Но что можно взять принуждением, силой, присвоить, несмотря ни на что? Вещь, удовольствие… А как и чем купить любовь? Ему казалось, что ради ребенка он готов пожертвовать всем, но на это способна только женщина — он этого не мог. А с другой стороны, можно ли было требовать, чтобы он отказался от Петера, он, у которого только и осталось что изможденное, насквозь больное тело? Мог ли он примириться с тем, что чужая женщина, какая-то Марианна Купен, нужнее Петеру, чем он, отец?

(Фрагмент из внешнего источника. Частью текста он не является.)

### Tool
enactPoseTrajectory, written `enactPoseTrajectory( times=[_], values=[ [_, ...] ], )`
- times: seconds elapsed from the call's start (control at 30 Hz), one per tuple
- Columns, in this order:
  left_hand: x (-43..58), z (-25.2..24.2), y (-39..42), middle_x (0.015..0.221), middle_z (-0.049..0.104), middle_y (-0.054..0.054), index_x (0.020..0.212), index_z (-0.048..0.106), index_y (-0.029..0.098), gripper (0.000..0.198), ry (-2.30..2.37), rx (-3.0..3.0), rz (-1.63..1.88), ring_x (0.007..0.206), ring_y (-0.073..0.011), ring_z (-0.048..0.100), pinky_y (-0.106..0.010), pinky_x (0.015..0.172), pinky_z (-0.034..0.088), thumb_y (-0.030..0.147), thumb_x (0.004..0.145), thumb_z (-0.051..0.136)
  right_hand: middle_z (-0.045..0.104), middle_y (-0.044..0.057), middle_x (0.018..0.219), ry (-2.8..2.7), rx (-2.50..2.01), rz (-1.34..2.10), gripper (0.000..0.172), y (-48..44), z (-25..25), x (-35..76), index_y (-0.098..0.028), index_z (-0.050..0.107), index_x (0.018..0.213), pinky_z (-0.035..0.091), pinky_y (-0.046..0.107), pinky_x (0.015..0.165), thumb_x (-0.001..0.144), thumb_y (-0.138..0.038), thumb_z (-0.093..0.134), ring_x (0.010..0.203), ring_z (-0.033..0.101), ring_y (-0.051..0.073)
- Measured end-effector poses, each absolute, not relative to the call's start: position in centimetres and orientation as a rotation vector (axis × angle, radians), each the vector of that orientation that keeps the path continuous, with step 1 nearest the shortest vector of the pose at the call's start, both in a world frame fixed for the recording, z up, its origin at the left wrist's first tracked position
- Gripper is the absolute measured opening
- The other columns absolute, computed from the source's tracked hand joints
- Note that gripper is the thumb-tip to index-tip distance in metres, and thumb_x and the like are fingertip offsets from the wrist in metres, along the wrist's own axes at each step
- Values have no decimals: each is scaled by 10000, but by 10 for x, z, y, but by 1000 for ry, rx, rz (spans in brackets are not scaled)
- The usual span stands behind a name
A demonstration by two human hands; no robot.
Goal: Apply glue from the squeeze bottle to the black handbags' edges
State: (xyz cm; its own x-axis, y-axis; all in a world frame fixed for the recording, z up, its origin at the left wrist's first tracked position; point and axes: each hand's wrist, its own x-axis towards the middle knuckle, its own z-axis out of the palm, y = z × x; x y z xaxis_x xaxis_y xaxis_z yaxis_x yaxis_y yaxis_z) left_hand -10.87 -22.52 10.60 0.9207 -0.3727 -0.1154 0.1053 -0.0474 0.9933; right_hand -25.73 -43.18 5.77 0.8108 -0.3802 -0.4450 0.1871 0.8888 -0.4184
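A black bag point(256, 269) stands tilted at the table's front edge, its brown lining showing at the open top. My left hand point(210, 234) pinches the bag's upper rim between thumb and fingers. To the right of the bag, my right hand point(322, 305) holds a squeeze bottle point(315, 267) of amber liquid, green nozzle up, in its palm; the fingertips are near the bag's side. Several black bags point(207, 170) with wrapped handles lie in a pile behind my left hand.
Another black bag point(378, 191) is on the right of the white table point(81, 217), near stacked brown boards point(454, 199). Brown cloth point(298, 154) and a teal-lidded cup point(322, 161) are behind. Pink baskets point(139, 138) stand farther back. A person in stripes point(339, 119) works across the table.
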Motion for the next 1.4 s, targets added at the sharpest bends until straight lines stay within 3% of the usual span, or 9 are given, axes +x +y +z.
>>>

Некому было очертить кавказский меловой круг. Но, может, и это не помогло бы, ведь полное бескорыстие ведомо только матери… И оба они, Марианна и Войцеховский, каждый со своими правами и своей правотой, со своей любовью и своей убежденностью, каждый со своим эгоизмом и своим кретинизмом тащили и рвали Петера в разные стороны, не задумываясь — или не желая задумываться, что так ведь можно и разорвать, не догадываясь — или не желая догадываться, что больно не только им. Что он понимает, ребенок? Что может болеть у ребенка? Разве что живот… Не кричит — значит, не болит.

А Петер?

Подсчитал ли кто-нибудь усилие, с каким цыпленок продалбливает скорлупу или с каким лопается почка? Или же энергию, с которой плод грибницы, шампиньон вспарывает асфальт? И не могут ли сравниться родовые муки женщины с муками увидевшего свет ребенка?

И каждое утро любого дняВ детстве моем было радостным…

Так бывает только в шлягерах да в туманных, смутных представлениях людей, давным-давно ушедших от него и почти забывших детство — как у них с Марианной… При ней хоть осталась наивная, святая вера, что она делала Петеру только добро. А он, Войцеховский, терзается своею виной и, точно кошка, потерявшая котят, пытается завлечь в свое пустое логово и привадить хотя бы щенка.

Войцеховский встал, подошел к буфету и сделал то, что делал в очень редких случаях: налил в рюмку грамм пятьдесят коньяку и выпил одним духом, не почувствовав ни крепости, ни вкуса. Nihil humani a me alienum puto[11]. Зашагал по комнате взад-вперед, взад-вперед, наткнулся на магнитофон. Захотелось послушать что-нибудь под настроение — Генделя или Баха. Включил. Но лента оказалась не та, и вместо героической музыки органа в квартиру вторглись юные, звонкие, ликующие голоса, они славили старый добрый happy end, счастливый конец, и уверяли, что все на свете хорошо, а будет еще лучше, отлично, превосходно, несравненно.


«Да-та». Так. Черта. «Имя жи-вот-но-го, воз-раст». Черта, Ну и линейка! «Фа-ми-лия вла-дельца, адрес…» Могла бы захватить и свою. Черта. Да разве это черта — как зубами изгрызена. Дальше — анамнез. «А-нам-нез». Опять черта…

— Джемма!

— А?

— Чего ты там карябаешь?

— Дневник разграфить надо.

Дальше.

«Status prae-sens»[12]. Черта, Ей-богу, как курица лапой.

— Тетя Мелания!

— Ну-у?

— У вас нет другой линейки?

— В конторе, может — на столе у самого. За ней идти надо.

Но Мелания была не из ленивых — сходила, разыскала, принесла. И встала у Джеммы за спиной. Черта.

— Совсем другое дело. Хотя бы линии прямые.

«Диаг-ноз». Опять черта…

— А ты прилежная.

— Вы скажете! Мне следовало это сделать давно.

Мелания еще понаблюдала.

— А я думала, ты письмо домой сочиняешь.